Even if Gogolak received a definitive diagnosis of endometriosis through surgery, that diagnosis would not tell her which of several treatment options is most likely to work for her. Contraceptive pills can stop working, and even surgery is often not a cure. Another option, if birth control fails to control the symptoms, is a stronger cocktail of drugs that tamp down reproductive hormones; these can suppress menstruation, lower circulating estrogen, and quiet the reproductive system, often plunging a patient into temporary menopause. Such hormonal treatments haven’t changed significantly in forty years. They often come with severe side effects, and it can’t be known in advance whether they will work.

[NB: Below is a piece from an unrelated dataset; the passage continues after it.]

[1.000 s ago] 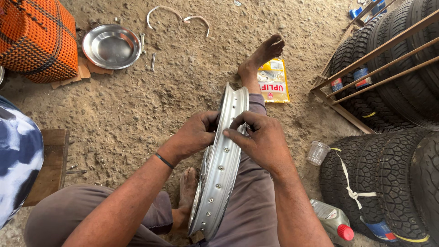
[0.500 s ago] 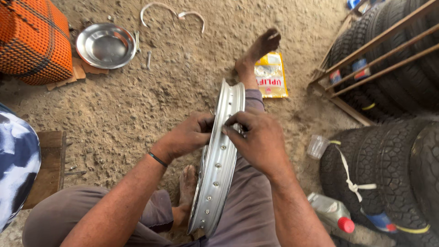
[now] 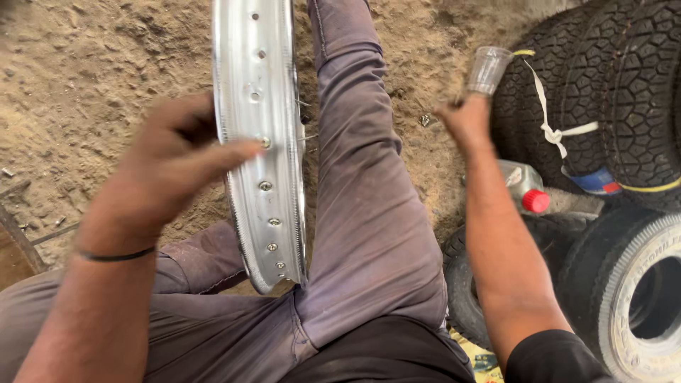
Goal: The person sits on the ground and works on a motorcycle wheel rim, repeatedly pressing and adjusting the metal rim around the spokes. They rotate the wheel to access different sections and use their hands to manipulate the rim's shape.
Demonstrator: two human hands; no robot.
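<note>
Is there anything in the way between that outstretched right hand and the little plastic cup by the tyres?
Nothing visible. The right hand is right at the base of the clear plastic cup, with no object between them. The stacked tyres sit behind the cup. The left hand steadies the metal wheel rim.

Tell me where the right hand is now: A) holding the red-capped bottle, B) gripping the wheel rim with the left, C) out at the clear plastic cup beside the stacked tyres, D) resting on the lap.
C: the right hand reaches the clear plastic cup by the tyres; only the left hand steadies the wheel rim.
</note>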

Christine Metz, a reproductive biologist at Northwell Health, on Long Island, is the co-director of ROSE, another research team developing an endometriosis test based on menstrual blood. She told me that, when it comes to endometriosis and other benign gynecological diseases, the knowledge gap goes further than diagnosis. For example, although birth control is widely held to slow down the progression of the disease, there is little evidence that it does so: Metz said that nearly every clinical trial to date on endometriosis treatment, whether surgical or hormonal, has measured not the progression of the disease as such but, rather, relief from pain. “It’s pain, pain, pain,” Metz pointed out. “It’s like if you asked cancer patients how they’re feeling after they took chemotherapeutic agents.”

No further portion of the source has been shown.